In The Bleak Midwinter—Comfort & Joy

December 25th, 2017  |   

Christmas Day is about to come to an end. I had my Christmas dinner a few hours ago at the Concord Hospital cafeteria. No, I wasn’t a patient. I was eating with my daughter Deb, who was a nurse on duty there.

Last night, Deb, granddaughter Sarah, and I went to the Christmas Eve service at the local Episcopal Church. I was there anticipating the music, with familiar carols to sing.

One that pierces my soul, while penetrating my heart, is Christina Rossetti’s “In The Bleak Midwinter.” It was Judy’s favorite carol. Perhaps, in part, that’s because she grew up in Western New York where “earth stood hard as iron, water like a stone” and “snow had fallen, snow on snow, snow on snow.”

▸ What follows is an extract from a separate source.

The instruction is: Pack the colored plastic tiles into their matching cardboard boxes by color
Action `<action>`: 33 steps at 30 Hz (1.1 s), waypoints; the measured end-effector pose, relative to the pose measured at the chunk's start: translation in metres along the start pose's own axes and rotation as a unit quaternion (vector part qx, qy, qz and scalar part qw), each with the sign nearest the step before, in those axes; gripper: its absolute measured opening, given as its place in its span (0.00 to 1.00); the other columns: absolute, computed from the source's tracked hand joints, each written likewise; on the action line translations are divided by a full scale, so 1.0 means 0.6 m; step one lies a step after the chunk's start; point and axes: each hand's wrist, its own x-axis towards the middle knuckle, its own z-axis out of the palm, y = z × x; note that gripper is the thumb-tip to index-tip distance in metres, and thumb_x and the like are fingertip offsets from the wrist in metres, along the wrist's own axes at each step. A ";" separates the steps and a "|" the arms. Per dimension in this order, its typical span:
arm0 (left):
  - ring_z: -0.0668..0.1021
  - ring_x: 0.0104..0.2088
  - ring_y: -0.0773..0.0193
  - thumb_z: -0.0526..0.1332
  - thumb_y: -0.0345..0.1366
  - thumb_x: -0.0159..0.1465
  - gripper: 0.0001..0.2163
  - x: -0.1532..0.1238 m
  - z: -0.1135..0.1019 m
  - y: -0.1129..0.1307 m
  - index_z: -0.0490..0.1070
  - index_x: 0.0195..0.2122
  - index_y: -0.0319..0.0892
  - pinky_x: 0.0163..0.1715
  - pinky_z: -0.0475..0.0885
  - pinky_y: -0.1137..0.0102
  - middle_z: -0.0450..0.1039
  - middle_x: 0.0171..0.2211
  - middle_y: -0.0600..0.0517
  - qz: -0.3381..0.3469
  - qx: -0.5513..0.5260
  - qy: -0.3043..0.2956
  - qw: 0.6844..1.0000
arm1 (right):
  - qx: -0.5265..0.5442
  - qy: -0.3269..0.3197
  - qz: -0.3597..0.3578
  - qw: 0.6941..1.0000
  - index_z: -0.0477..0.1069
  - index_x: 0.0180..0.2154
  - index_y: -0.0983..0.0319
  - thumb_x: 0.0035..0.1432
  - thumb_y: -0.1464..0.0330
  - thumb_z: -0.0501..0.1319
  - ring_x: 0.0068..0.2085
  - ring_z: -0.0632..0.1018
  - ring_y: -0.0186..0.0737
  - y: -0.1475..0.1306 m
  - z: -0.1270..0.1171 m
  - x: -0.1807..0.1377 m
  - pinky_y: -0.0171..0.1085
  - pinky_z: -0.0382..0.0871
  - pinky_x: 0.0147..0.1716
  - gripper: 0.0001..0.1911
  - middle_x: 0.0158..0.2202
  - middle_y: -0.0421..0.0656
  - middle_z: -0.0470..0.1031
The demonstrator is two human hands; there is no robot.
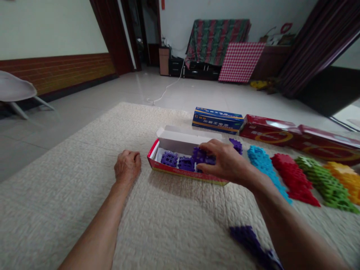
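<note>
An open red cardboard box (180, 170) with a white inside stands on the quilted mat, its lid flap folded back. Purple plastic building pieces (169, 159) with toothed edges and openwork centres lie in it. Over the right half of the box, my right hand (221, 157) grips a purple building piece (198, 153) between thumb and fingers. Its far side is hidden by the hand. My left hand (127, 165) rests on the mat just left of the box, fingers curled into a loose fist. More purple pieces (247, 240) lie on the mat near my right forearm.
Rows of blue (263, 165), red (294, 180), green (326, 180) and orange pieces (344, 176) lie at the right. Behind them stand a blue box (216, 122) and red boxes (270, 131). A white cable (165, 90) runs over the tiled floor beyond the mat (84, 157).
</note>
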 end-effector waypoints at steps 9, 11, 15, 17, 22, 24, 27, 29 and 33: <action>0.76 0.47 0.53 0.52 0.37 0.67 0.16 -0.002 -0.001 0.004 0.80 0.42 0.43 0.46 0.71 0.64 0.77 0.43 0.44 -0.005 -0.005 0.005 1.000 | -0.008 -0.066 -0.004 0.998 0.77 0.47 0.65 0.52 0.63 0.67 0.34 0.77 0.42 -0.015 0.034 0.048 0.40 0.71 0.36 0.21 0.39 0.49 0.78; 0.76 0.47 0.54 0.52 0.37 0.67 0.16 -0.002 0.000 0.004 0.80 0.42 0.44 0.45 0.71 0.64 0.77 0.43 0.44 -0.005 -0.005 0.008 1.000 | 0.005 -0.054 0.004 0.999 0.76 0.48 0.66 0.52 0.62 0.67 0.34 0.77 0.41 -0.014 0.036 0.045 0.39 0.71 0.35 0.23 0.40 0.50 0.78; 0.76 0.46 0.54 0.52 0.36 0.67 0.16 -0.002 0.002 0.001 0.81 0.41 0.43 0.45 0.71 0.64 0.77 0.42 0.44 -0.001 -0.010 0.015 1.000 | 0.037 0.017 0.017 0.999 0.75 0.47 0.64 0.55 0.63 0.65 0.33 0.78 0.39 -0.002 0.022 0.027 0.38 0.72 0.35 0.19 0.40 0.48 0.78; 0.76 0.45 0.53 0.52 0.36 0.67 0.16 -0.002 0.004 0.000 0.81 0.41 0.42 0.45 0.71 0.63 0.77 0.42 0.43 0.005 -0.014 0.019 1.000 | 0.050 0.062 0.032 0.996 0.76 0.44 0.62 0.57 0.62 0.62 0.32 0.79 0.40 0.014 0.005 0.011 0.38 0.73 0.34 0.15 0.39 0.47 0.79; 0.77 0.45 0.52 0.54 0.34 0.65 0.15 0.000 0.013 -0.007 0.80 0.41 0.40 0.47 0.71 0.62 0.78 0.42 0.43 0.020 -0.020 0.062 0.998 | 0.029 0.162 0.094 0.982 0.77 0.39 0.61 0.57 0.59 0.59 0.32 0.80 0.45 0.079 -0.029 -0.050 0.43 0.74 0.35 0.14 0.36 0.48 0.81; 0.77 0.46 0.51 0.54 0.33 0.64 0.14 0.003 0.018 -0.012 0.80 0.42 0.38 0.50 0.71 0.60 0.78 0.44 0.41 0.026 -0.024 0.078 0.996 | 0.028 0.183 0.132 0.974 0.77 0.38 0.61 0.57 0.58 0.59 0.33 0.80 0.48 0.106 -0.030 -0.076 0.46 0.74 0.36 0.15 0.35 0.49 0.81; 0.77 0.48 0.50 0.53 0.31 0.64 0.15 0.007 0.024 -0.018 0.79 0.43 0.36 0.53 0.69 0.57 0.77 0.47 0.38 0.018 -0.038 0.094 0.995 | 0.038 0.183 0.186 0.964 0.77 0.37 0.58 0.56 0.56 0.59 0.34 0.81 0.53 0.141 -0.020 -0.107 0.51 0.74 0.37 0.15 0.35 0.49 0.81; 0.77 0.49 0.50 0.52 0.29 0.63 0.17 0.010 0.025 -0.020 0.76 0.48 0.34 0.55 0.68 0.57 0.77 0.48 0.37 -0.003 -0.061 0.119 0.991 | 0.039 0.182 0.201 0.962 0.76 0.36 0.56 0.55 0.56 0.59 0.34 0.81 0.55 0.157 -0.011 -0.118 0.54 0.74 0.38 0.14 0.35 0.48 0.81; 0.77 0.49 0.52 0.52 0.30 0.64 0.26 0.012 0.019 -0.014 0.60 0.65 0.34 0.53 0.69 0.59 0.77 0.51 0.39 -0.052 -0.108 0.146 0.982 | 0.038 0.184 0.208 0.960 0.76 0.35 0.55 0.55 0.56 0.58 0.34 0.81 0.55 0.170 -0.002 -0.123 0.54 0.74 0.38 0.13 0.35 0.46 0.81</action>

Right now, even without snow or subfreezing temperatures, our nation is living in a bleak midwinter, a cultural, moral, and political midwinter. Bitter winds blow harshly over our country.  Shakespeare called times like this, “The winter of our discontent.” John Steinbeck appropriated those words for the title of his last novel. Steinbeck stated that he wrote the novel to address the moral degeneration of American culture, interestingly enough, just prior to Watergate.

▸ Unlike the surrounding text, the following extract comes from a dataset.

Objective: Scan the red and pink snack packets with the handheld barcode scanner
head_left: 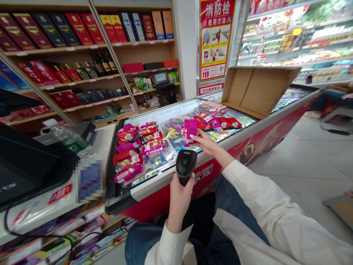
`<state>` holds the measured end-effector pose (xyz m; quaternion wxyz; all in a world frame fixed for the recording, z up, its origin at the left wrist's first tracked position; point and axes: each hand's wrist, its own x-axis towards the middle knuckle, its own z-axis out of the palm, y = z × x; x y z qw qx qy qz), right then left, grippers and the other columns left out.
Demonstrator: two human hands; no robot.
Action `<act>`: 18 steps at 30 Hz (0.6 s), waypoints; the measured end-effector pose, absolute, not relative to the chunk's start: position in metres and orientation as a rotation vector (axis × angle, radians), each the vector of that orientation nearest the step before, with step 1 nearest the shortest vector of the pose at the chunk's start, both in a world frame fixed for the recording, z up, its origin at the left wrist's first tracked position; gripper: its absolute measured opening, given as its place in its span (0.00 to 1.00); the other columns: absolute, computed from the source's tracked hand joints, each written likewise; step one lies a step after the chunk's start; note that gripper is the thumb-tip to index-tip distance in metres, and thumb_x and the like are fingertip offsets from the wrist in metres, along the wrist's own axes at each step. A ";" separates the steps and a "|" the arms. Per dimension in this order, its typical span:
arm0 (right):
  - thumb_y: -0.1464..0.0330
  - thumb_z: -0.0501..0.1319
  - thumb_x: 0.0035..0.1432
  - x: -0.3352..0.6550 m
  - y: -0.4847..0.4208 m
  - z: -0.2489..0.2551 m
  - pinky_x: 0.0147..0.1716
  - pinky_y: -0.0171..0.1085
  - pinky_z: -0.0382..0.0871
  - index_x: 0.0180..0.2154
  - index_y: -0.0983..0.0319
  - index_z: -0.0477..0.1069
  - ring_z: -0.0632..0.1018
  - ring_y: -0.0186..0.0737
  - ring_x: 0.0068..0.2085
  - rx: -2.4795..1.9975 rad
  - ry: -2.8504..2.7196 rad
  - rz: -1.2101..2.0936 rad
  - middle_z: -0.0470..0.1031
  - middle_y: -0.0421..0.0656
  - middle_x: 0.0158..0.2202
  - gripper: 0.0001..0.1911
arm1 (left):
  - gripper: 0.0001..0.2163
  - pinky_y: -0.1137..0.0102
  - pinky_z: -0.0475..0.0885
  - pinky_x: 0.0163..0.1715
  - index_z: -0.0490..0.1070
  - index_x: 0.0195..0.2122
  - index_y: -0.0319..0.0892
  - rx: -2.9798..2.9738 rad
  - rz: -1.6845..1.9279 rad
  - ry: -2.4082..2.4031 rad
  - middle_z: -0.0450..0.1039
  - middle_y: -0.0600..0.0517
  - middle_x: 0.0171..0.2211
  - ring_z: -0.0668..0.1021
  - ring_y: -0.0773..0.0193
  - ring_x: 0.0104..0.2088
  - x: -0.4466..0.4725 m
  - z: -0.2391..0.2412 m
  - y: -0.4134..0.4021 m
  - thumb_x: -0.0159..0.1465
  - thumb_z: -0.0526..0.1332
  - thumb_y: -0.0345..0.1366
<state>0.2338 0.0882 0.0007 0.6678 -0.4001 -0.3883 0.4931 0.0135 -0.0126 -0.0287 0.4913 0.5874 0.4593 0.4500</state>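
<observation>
1. Black handheld scanner [186,162]: one.
2. Raised magenta packet [190,129]: one.
3. Packet heaps [150,140]: two; packets overlap, exact number untellable.
4. Open cardboard box [253,90]: one.
5. Navy upright boxes [63,31]: two.
6. Tan upright boxes [157,25]: two.
7. Flat shelf boxes [134,67]: three; two red, one black.
8. Large red-and-yellow poster [216,44]: one.

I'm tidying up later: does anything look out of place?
Yes: packets lie jumbled in loose piles atop the freezer, odd beside the neat shelves, and an open cardboard box sits there too. I see no spill.
</observation>
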 end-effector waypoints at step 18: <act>0.60 0.65 0.68 0.311 0.160 0.050 0.63 0.64 0.64 0.55 0.70 0.81 0.70 0.73 0.65 -2.034 -1.348 -0.372 0.78 0.66 0.59 0.23 | 0.17 0.71 0.66 0.24 0.72 0.39 0.43 1.329 1.148 1.167 0.72 0.57 0.22 0.72 0.66 0.20 -0.006 -0.036 -0.014 0.61 0.71 0.50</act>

The Christmas story tells us that Mary, “pondered’ the conception and birth of Jesus. I love the word “ponder.” It invites focusing, meditating, looking for substantial meaning into and about what goes on around us and within us. In the world of “breaking news” and broken people and systems, pondering is the prelude to cultural, moral, and political change.

Today, prior to supper at the hospital, I was alone at home. It offered me the opportunity to ponder the Christmas carols. The familiar words, “tidings of comfort and joy” captured my attention. How do I reconcile holding onto a message, a belief in comfort and joy in the bleak midwinter world where I live?

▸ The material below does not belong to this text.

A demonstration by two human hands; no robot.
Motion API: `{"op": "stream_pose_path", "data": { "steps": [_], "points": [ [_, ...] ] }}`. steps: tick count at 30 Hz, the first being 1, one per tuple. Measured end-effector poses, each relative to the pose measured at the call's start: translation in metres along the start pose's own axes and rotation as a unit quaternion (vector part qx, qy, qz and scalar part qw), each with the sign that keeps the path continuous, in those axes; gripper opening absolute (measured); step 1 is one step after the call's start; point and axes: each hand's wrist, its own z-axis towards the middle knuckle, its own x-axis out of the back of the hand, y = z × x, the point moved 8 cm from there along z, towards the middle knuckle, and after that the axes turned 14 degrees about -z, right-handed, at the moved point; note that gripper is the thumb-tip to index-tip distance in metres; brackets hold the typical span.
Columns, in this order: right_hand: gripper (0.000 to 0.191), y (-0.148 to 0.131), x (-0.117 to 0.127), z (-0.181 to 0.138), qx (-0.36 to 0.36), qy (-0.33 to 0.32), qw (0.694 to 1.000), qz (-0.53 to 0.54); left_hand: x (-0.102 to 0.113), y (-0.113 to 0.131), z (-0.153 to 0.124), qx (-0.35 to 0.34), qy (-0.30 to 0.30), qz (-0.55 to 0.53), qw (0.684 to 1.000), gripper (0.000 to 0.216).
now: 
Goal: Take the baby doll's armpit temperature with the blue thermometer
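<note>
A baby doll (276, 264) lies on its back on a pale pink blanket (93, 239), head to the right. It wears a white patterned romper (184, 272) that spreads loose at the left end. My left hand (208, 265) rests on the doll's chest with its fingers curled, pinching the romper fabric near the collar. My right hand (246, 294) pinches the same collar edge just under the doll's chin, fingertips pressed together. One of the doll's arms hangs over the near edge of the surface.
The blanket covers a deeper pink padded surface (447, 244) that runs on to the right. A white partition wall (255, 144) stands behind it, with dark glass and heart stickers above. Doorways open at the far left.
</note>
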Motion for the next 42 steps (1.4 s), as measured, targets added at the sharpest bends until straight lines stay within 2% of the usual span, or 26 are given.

Do I live in Dr. Seuss’ Whoville,  where I join folks who sing joyously even though the Grinch has robbed them unmercifully? Is this Mean One, with a heart two sizes smaller than a compassionate person, consumed by talk of war, no more than a bully who plays his own game of Monopoly, in favor of the rich, at the expense of the poor?

Pondering past Christmas seasons, I see quite clearly that my nation has been at war against the poor, here at home and around the world, during my entire life. We have drunk from a chalice full of greed, unrestrained power, and unlimited war. I think of the Christmas I sang about tidings of comfort and joy, and heavenly angels singing while we were dropping bombs from the sky on the people of Vietnam and Cambodia. And still, it continues. And yet, we continue to sing. Is it required that we keep singing?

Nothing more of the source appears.